Cuando la ceremonia terminó regresé al campamento. Me sentía atraído por el rio. De rato en rato escuchaba que me llamaban. Seguramente era el chullachaqui. Al día siguiente vi en las orillas del rio las huellas de algo que era mitad persona y mitad venado, o al menos eso quería creer, dejándome llevar por las leyendas y la magia del lugar.
En Las Casuarinas, cuatro meses atrás
Son las nueve de noche del día sábado 21 de junio de 2014, el maestro Armando Serrano y su esposa Neyda Limas, curanderos del pueblo Shipibo-Conibo, se preparan para la ceremonia. El maestro saca su botella de ayahuasca, el agua de florida y el tabaco; mientras su esposa acomoda las pequeñas bateas que harán las veces de vomitorios individuales. “Yo no tomaba trago ni fumaba cigarro, pero tomabaAyahuasca”, cuenta el maestro.
Estoy en el centro Loto Verde, ubicado en Las Casuarinas, Surco. En el centro se organizan ceremonias de ayahuasca con regularidad y combinan icaros, música de sanación e instrumentos de cuerda. Cuesta 120 soles por persona.
Armando pertenece a una tradición cristiana, pero tiene más de treinta años de experiencia en el uso de la tradicional medicina. La prepara y la toma solo desde hace diez años. “Antes no tomaba solo. Tomaba acompañado de mi hermana o mi hermano Pedro”.
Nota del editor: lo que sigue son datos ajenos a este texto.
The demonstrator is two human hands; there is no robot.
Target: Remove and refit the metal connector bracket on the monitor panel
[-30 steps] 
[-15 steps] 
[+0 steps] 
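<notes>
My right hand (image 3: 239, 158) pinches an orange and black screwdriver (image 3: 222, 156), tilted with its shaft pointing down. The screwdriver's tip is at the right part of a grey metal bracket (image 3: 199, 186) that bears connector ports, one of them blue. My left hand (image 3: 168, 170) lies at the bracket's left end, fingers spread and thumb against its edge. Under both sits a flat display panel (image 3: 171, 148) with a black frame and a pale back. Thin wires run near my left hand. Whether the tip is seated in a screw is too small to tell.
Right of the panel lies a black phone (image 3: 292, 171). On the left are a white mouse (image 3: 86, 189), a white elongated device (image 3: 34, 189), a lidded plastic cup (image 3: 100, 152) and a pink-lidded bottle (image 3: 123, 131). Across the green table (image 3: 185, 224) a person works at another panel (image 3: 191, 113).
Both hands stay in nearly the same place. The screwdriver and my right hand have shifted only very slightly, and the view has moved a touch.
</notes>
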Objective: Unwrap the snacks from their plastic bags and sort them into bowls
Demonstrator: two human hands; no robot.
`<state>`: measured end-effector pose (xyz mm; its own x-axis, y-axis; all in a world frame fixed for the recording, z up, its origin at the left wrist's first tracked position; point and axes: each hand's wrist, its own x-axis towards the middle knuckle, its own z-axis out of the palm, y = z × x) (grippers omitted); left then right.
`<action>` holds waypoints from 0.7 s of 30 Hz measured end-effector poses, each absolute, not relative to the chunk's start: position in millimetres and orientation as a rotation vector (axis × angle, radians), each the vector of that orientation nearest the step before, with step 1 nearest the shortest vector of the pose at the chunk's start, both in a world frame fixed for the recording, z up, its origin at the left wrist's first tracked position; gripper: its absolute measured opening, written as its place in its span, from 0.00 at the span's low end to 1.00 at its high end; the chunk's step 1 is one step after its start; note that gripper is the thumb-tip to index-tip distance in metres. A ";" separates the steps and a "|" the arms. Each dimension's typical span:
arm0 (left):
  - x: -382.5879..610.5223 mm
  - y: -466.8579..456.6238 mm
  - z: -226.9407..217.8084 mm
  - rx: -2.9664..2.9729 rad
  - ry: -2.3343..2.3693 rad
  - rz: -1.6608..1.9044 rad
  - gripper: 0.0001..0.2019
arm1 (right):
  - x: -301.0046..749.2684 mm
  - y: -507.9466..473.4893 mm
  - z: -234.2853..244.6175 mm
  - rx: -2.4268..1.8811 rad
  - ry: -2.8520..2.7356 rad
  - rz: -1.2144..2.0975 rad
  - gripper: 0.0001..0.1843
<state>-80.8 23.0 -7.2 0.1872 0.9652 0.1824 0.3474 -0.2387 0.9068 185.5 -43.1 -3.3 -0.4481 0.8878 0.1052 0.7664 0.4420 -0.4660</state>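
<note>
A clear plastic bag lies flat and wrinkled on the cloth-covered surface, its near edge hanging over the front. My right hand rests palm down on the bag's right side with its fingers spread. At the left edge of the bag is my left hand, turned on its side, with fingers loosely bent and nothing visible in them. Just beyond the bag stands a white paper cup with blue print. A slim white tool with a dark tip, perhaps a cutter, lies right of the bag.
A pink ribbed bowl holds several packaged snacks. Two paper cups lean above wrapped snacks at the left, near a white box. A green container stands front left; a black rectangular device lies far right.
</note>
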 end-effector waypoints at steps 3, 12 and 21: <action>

Armando cuenta que le tomó tiempo aprender a curar a través de losÍcaros[1]. “Cuando recién estás aprendiendo no sabes cómo icarar para curar a un niño enfermo o cuando tiene “mal aire”. A través de la mareación yo iba aprendiendo, pero no cantaba”. Armando veía a los maestros. Con el tiempo él también decidió ser maestro, para lo cual tuvo que hacer bastante dieta.
Cuando salió de Pisqui y se fue a vivir a Contamana (Ucayali, Loreto), tuvo varios pacientes. Cuenta que la gente venía desde las seis de la mañana hasta las nueve, y desde las cuatro hasta las seis de la tarde. Ahora también tiene pacientes en Lima. Ha estado en Chile, Argentina, Bolivia, Ecuador, Colombia y Venezuela.
Ahora son casi las diez de la noche. Armando empieza a cantar para activar su ayahuasca. Le da golpes con el tabaco. Su celular interrumpe los cantos con una estruendosa melodía polifónica. Luego de atender su llamada prosigue la sesión.
A las personas que toman por primera vez les sirve menos. Es una copita pequeña. Un pequeño shot de ayahuasca, pienso. Su botella es pequeña pero milagrosamente alcanzó para todos. Ahora esperamos los efectos. Somos más de diez personas. A lo lejos se puede escuchar una fiesta.
Al comienzo no le subía a Nicole, mi pareja. Le digo que tiene que vomitar. El maestro nos ofrece tomar nuevamente y varios aceptamos. Cuando vomité por segunda vez me pareció ver que arrojaba larvas o gusanos. Me dio mucho asco. Eran los efectos de la medicina.
Nicole le pidió al maestro que siga cantando. Fue como si se hubiera desdoblado. Sentías que cantaba exclusivamente para ti. En la puerta del cuarto se veían siluetas que bailaban al son de los cantos. No era el único que las veía, Nicole y su primo, Alejandro, también podían verlas bailar.
Cuando terminó la ceremonia nos reunimos con el maestro. Le agradecimos y pagamos por sus servicios. Le dijimos a su esposa, que apenas decía algunas palabras en castellano, que cantaba muy bonito. Aprovechamos para regalarle a Armando un cigarro armado con tabaco de la selva.
Me retiré con los sentidos despiertos. La primera vez que tomé no hice una dieta tan estricta. Para esta segunda toma me preparé bastante. La primera vez no vomité, la segunda sí. Es importante porque es parte de la purga. Sentí que mis dolores físicos desaparecían. Me curé de una tendinitis de la mano derecha.